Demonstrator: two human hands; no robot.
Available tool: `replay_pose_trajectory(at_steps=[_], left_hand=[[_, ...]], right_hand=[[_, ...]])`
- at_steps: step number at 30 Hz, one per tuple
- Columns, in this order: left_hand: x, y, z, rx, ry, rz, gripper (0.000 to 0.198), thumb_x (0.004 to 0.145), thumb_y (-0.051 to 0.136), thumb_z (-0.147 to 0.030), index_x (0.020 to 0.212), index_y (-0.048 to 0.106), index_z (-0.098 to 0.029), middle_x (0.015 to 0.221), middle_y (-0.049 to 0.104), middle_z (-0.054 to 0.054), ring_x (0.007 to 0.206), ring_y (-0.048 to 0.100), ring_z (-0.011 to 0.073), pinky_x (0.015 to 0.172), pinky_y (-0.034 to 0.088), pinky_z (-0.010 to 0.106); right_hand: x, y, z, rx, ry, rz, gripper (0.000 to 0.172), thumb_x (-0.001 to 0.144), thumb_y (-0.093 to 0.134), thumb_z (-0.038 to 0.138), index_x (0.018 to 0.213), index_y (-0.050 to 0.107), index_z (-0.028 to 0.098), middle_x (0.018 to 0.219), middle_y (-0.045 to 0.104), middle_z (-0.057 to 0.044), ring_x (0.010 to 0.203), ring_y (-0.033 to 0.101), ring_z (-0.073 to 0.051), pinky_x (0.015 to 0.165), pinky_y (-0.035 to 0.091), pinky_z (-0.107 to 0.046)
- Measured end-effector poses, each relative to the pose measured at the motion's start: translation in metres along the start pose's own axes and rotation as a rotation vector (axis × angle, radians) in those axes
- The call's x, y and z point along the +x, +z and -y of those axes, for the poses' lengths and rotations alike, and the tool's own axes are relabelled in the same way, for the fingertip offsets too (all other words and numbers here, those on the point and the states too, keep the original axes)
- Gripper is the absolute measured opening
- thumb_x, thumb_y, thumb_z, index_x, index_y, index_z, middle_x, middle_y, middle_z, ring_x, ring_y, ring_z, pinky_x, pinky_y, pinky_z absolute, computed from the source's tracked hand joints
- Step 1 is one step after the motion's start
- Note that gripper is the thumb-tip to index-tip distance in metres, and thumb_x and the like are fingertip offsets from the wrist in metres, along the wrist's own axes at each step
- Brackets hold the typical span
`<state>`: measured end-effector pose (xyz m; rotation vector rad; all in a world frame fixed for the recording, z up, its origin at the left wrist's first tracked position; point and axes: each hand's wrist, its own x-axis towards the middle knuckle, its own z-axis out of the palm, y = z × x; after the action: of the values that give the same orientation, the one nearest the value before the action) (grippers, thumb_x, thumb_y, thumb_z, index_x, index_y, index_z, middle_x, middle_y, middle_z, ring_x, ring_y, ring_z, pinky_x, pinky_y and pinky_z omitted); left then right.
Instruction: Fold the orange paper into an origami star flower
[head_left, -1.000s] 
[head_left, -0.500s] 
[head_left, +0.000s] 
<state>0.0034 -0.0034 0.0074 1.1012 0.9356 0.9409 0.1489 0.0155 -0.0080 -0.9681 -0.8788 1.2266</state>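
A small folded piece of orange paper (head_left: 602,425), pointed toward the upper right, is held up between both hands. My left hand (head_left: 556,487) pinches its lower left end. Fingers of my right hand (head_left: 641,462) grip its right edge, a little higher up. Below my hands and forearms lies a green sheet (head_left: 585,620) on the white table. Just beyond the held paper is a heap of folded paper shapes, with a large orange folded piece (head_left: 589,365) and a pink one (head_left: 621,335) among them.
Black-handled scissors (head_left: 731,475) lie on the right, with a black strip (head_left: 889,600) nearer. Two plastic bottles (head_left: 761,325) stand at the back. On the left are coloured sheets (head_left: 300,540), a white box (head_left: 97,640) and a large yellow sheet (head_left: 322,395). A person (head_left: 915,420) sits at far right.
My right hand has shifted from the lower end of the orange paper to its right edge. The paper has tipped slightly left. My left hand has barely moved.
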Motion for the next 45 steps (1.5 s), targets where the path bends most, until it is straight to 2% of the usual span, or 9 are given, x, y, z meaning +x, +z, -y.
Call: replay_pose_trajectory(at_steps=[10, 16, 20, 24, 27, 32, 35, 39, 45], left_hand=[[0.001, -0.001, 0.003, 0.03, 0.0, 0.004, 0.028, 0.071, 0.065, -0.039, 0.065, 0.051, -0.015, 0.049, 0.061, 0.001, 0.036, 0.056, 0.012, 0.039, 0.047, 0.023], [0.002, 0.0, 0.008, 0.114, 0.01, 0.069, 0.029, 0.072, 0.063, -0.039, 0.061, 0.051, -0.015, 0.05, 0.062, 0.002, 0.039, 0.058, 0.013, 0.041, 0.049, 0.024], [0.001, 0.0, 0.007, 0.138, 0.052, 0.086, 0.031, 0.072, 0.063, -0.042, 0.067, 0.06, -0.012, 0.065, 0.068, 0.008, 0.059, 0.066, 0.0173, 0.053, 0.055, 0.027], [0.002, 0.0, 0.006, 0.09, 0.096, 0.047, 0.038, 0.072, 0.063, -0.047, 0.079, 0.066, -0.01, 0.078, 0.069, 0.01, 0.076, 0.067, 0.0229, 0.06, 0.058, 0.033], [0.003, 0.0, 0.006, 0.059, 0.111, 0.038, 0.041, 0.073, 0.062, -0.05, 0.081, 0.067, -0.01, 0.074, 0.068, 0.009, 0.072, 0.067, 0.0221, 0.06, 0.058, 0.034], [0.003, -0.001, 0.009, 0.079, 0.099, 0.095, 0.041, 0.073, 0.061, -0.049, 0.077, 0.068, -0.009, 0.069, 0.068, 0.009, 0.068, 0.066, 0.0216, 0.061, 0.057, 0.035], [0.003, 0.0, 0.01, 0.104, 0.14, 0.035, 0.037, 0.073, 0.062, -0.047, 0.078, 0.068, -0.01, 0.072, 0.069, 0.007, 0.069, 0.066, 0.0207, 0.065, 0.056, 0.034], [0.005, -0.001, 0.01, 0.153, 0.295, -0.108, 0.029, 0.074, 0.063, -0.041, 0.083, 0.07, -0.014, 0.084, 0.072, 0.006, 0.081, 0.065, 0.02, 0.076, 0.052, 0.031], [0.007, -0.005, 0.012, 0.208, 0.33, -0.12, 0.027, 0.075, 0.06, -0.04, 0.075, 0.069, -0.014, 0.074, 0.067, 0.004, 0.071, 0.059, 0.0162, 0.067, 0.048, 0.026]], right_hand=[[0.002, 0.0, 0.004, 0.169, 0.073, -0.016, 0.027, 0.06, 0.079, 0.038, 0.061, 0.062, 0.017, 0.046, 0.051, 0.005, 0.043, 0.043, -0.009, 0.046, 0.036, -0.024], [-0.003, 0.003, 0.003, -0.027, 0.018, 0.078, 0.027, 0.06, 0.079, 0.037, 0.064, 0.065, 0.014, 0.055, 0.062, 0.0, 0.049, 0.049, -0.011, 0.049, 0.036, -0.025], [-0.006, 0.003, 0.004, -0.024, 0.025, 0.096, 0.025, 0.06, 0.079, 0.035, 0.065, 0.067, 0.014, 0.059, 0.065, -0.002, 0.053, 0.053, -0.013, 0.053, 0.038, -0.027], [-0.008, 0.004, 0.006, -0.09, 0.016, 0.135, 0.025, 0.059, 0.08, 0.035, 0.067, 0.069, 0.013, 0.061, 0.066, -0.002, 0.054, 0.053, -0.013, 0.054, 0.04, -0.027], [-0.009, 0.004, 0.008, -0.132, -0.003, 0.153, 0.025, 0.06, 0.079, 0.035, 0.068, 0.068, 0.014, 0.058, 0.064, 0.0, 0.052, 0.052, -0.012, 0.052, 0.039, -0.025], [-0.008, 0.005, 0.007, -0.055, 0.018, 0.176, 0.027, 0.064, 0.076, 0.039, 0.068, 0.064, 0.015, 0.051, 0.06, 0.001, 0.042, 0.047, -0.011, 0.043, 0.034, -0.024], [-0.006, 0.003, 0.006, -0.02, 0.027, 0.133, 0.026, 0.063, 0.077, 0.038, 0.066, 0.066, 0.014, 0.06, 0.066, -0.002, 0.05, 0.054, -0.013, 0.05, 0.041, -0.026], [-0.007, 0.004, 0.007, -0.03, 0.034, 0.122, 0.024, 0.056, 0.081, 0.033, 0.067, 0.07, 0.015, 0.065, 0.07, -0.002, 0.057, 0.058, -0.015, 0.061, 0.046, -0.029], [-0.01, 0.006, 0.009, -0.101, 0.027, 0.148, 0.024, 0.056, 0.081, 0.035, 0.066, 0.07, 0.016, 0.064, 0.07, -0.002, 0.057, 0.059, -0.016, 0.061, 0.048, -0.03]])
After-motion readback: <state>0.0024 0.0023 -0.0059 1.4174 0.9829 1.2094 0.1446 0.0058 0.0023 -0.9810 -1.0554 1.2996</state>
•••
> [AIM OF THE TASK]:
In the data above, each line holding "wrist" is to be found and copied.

> [COMPLETED EXERCISE]:
- Note that gripper is the thumb-tip to index-tip distance in metres, and thumb_x and the like are fingertip offsets from the wrist in metres, along the wrist's own axes at each step
`<state>`: measured end-effector pose (xyz m; rotation vector rad; all in a world frame fixed for the recording, z up, its origin at the left wrist's first tracked position; point and axes: each hand's wrist, its own x-axis towards the middle knuckle, its own z-axis out of the palm, y = z × x; after the action: of the values that give the same orientation, the one nearest the value before the action) (grippers, thumb_x, thumb_y, thumb_z, index_x, index_y, index_z, middle_x, middle_y, middle_z, ring_x, ring_y, ring_z, pinky_x, pinky_y and pinky_z omitted); left then right.

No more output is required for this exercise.